How to complete this task
Repeat, exactly and in full, the lines of the listing below, but without any pictures.

Given material

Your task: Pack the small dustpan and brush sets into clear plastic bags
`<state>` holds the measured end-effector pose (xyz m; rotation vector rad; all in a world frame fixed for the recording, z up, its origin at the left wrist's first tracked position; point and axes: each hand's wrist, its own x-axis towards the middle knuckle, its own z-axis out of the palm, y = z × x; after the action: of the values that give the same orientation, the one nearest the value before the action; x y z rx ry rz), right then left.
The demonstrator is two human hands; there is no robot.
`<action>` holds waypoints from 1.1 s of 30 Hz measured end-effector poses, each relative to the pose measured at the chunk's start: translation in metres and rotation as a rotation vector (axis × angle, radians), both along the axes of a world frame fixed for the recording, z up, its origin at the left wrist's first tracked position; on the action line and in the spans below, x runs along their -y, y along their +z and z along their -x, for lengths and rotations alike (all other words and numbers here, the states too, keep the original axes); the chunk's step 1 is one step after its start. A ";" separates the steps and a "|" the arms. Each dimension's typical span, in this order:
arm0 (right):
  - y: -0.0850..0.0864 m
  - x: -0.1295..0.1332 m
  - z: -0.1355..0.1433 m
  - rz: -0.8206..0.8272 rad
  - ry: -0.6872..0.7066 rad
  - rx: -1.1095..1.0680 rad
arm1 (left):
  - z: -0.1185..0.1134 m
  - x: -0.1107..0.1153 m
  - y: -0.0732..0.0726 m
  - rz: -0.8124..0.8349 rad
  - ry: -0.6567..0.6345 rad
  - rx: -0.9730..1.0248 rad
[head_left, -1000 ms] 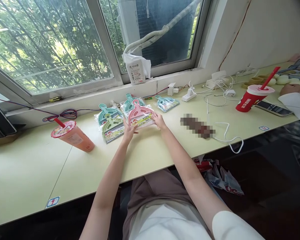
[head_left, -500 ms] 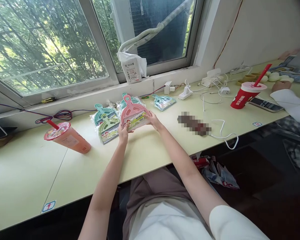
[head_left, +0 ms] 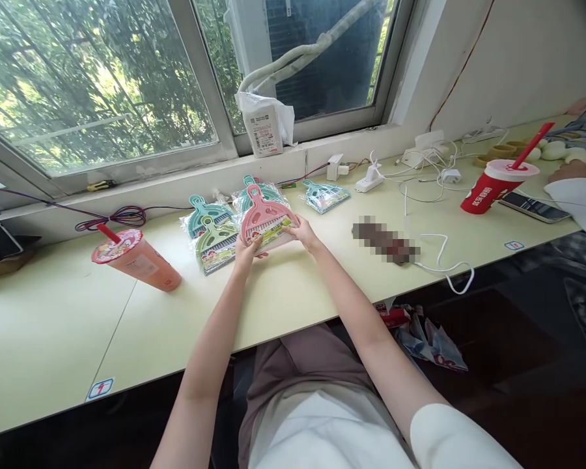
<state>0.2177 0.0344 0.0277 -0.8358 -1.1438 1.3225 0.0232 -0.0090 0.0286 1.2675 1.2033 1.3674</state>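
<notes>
A pink mini dustpan and brush set (head_left: 265, 215) with a printed label is held up over the table, tilted toward me. My left hand (head_left: 247, 250) is closed on its lower left corner, thumb on the front. At its right edge, my right hand (head_left: 303, 233) grips it the same way. Behind and left of it lie a green dustpan set (head_left: 215, 242) and a teal dustpan set (head_left: 206, 215), both in clear wrap. Another teal set (head_left: 254, 189) is partly hidden behind the pink one. A further teal set (head_left: 323, 195) lies near the wall.
An orange drink cup (head_left: 141, 262) with a red straw leans at the left. Rightward are a blurred-out object (head_left: 385, 242), a white power strip (head_left: 370, 178), tangled white cables, a red cup (head_left: 489, 187) and a phone (head_left: 535, 206). Another person's sleeve (head_left: 579, 198) rests at the far right.
The view has shifted slightly, so the scene sits a little farther right. Both hands keep hold of the pink dustpan set, which has hardly moved.
</notes>
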 end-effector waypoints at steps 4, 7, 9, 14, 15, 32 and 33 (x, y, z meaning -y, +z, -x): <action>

Answer space
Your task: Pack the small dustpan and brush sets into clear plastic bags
`<state>` holds the measured end-effector pose (xyz m; rotation vector rad; all in a world frame fixed for the recording, z up, its origin at the left wrist's first tracked position; point and axes: each hand's wrist, its own x-axis towards the middle knuckle, its own z-axis out of the palm, y = z × x; after the action: of the values that give the same orientation, the one nearest the value before the action; x y z rx ry rz), right then left.
The demonstrator is two human hands; there is no robot.
`<action>` holds waypoints from 1.1 s of 30 Hz measured end-effector poses, each relative to the pose measured at the chunk's start: translation in metres and rotation as a rotation vector (axis × angle, radians), both along the axes of a world frame fixed for the recording, z up, its origin at the left wrist's first tracked position; on the action line and in the spans below, x runs along their -y, y along their +z and z along their -x, for lengths and rotations alike (all other words and numbers here, the states too, keep the original axes); the chunk's step 1 is one step after its start. A ";" separates the steps and a "|" the arms. Each dimension's typical span, in this order:
arm0 (right):
  - y: -0.0850..0.0864 m
  - x: -0.1295..0.1332 m
  - z: -0.1355..0.1433 m
  - rz: -0.8206..0.8272 rad
  - ry: -0.6872..0.7066 rad
  - rx: -1.1095..1.0680 rad
arm1 (left):
  - z: -0.1185..0.1134 m
  - x: -0.1107..0.1153 m
  - y: -0.0732..0.0726 m
  - rz: -0.8124..0.8349 rad
  - ry: -0.6567..0.6345 rad
  - rx: -0.9730..1.0248 rad
[head_left, -1000 ms] 
[head_left, -500 ms] 
[head_left, +0 ms] 
<state>0.2177 0.0344 0.0277 -0.8358 -1.1438 1.3225 0.0232 -0.0090 0.0286 1.2675 1.2033 1.3674</state>
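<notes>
A pink mini dustpan and brush set (head_left: 265, 215) with a printed label is held up over the table, tilted toward me. My left hand (head_left: 247, 250) is closed on its lower left corner, thumb on the front. At its right edge, my right hand (head_left: 303, 233) grips it the same way. Behind and left of it lie a green dustpan set (head_left: 215, 242) and a teal dustpan set (head_left: 206, 215), both in clear wrap. Another teal set (head_left: 254, 189) is partly hidden behind the pink one. A further teal set (head_left: 323, 195) lies near the wall.
An orange drink cup (head_left: 141, 262) with a red straw leans at the left. Rightward are a blurred-out object (head_left: 385, 242), a white power strip (head_left: 370, 178), tangled white cables, a red cup (head_left: 489, 187) and a phone (head_left: 535, 206). Another person's sleeve (head_left: 579, 198) rests at the far right.
The view has shifted slightly, so the scene sits a little farther right. Both hands keep hold of the pink dustpan set, which has hardly moved.
</notes>
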 end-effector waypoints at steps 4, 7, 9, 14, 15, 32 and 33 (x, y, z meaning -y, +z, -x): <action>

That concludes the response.